EXERCISE INSTRUCTIONS:
Once you know how many lines below hold "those", reply with that number and add nothing.

[Start of Attachment]

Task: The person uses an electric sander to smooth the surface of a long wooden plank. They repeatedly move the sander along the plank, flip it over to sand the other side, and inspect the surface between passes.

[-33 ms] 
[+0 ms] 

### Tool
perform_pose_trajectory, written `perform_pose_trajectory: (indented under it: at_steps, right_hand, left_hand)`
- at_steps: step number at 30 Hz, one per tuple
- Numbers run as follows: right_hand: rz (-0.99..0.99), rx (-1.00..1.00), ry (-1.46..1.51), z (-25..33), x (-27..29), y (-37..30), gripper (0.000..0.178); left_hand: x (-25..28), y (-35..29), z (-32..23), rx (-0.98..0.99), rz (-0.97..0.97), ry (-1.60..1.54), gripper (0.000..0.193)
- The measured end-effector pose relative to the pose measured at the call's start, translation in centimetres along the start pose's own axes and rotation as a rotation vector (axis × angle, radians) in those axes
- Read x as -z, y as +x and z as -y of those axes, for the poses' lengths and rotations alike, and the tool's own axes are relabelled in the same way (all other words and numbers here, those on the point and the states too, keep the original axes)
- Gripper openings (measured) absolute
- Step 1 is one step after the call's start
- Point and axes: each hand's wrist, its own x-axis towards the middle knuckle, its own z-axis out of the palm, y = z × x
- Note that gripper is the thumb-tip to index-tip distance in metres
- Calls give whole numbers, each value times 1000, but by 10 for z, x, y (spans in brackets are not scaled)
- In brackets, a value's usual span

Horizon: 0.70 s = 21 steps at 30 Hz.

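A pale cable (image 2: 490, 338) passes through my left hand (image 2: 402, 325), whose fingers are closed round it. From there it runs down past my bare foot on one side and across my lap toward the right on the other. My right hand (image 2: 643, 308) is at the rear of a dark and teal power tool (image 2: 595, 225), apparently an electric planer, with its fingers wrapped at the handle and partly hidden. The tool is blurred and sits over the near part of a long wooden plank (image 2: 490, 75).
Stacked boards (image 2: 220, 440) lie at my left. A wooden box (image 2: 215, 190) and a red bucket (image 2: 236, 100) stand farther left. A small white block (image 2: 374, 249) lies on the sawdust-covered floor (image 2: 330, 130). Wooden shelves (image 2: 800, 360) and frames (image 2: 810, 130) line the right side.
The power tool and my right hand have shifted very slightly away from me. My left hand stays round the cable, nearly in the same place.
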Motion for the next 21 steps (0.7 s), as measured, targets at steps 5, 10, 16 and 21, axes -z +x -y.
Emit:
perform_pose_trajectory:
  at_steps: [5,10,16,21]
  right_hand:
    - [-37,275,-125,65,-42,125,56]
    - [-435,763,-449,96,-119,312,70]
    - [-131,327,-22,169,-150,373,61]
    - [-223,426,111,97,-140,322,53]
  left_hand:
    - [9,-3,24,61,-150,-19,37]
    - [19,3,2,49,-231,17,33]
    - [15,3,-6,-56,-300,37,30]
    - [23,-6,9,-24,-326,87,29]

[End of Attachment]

ANSWER TO THIS TASK:
2